Are Data Catalogs Curing the Symptom or the Disease?

Data catalogs are the hot new thing in the data space. Lots of people are starting companies to solve the problem of “data discoverability” and lots of investor money is flowing into those efforts.

While I’m all for more people innovating on tooling in the space, I’ve been a bit skeptical of a lot of these tools and so I want to use this blog post to try to put into words why that’s the case.

The first time that I spoke with someone working on one of these tools, they led off their pitch by asking me “have you ever had the experience where you are trying to start on a data science problem and you just can’t locate the data that you need to get started?”. I responded, honestly, with my answer:

“No, I’ve never really had that problem.”

This really threw my interlocutor for a loop — they weren’t sure how to continue the conversation. They had come from a large, data-first organization where their data was messy and stored in lots of different places (Hadoop, multiple data warehouses, etc.) and so they were building a tool to help data teams document all of the data in all of those different locations so that data scientists can make use of it. However, in my experience at a (big!) e-commerce company, we just didn’t have that problem. Because we rigorously maintained all of our data in a central data warehouse and we were diligent about pruning away old relations that were no longer useful or maintained, we didn’t have much use for a “data catalog”.

Helping people find the data they need is a noble goal! But my view is that putting a data catalog on top of a disjointed and poorly-maintained data system is just putting a bandaid on the bullet wound. The real problem in that context is the poor organization of data! We shouldn’t invest effort in documenting that bad data organization, but rather we should focus on doing the foundation-level work of cleaning and organizing all of the data into one coherent system (why on earth do you have multiple data warehouses??).

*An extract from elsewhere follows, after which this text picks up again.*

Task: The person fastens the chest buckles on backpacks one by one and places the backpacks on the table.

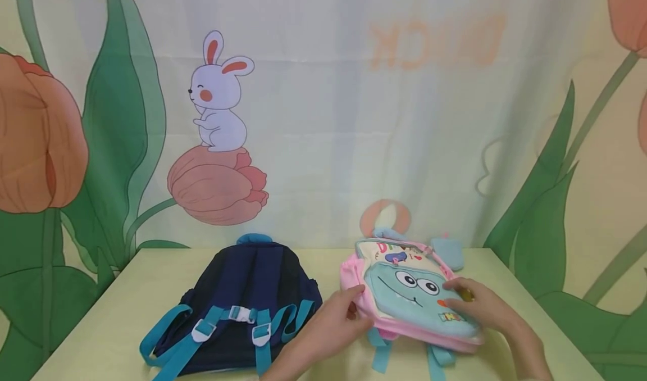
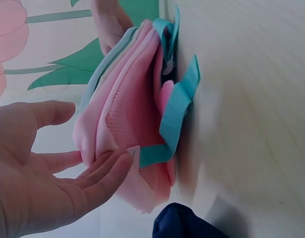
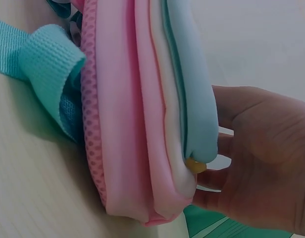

In my experience, if the warehouse is built correctly, most businesses can do 80% of their analysis on a handful of ~10 “core” tables.  Even Spotify, a big business with lots of data (and well-loved data products), admits that’s the case in their blog post about their data quality journey:

Our first analytics engineering project was to review the landscape of projects and business needs, then consolidate the data into a handful of tables that would cover 80% of the data scientists’ needs.

If 80% of data scientists’ needs are covered by a handful of well-maintained and well-documented tables, then the need for a “data catalog” solution seems much less pressing.

My worry is that practitioners who are facing this problem today — they see that their analysts or data scientists are having a hard time finding the data that they need — will turn to a data catalog as the solution to their problems. However, I believe this problem indicates that they’ve probably done a bad job of building and maintaining their core data model, and so that’s where they should focus their effort.

Slapping a data catalog on top of their data might help alleviate some of the pain, but what it’s actually doing is masking over the real structural problem that the data team will have to deal with at some point — I worry that by delaying the real foundational work that needs to happen, it just ends up being even more difficult and expensive in the long run.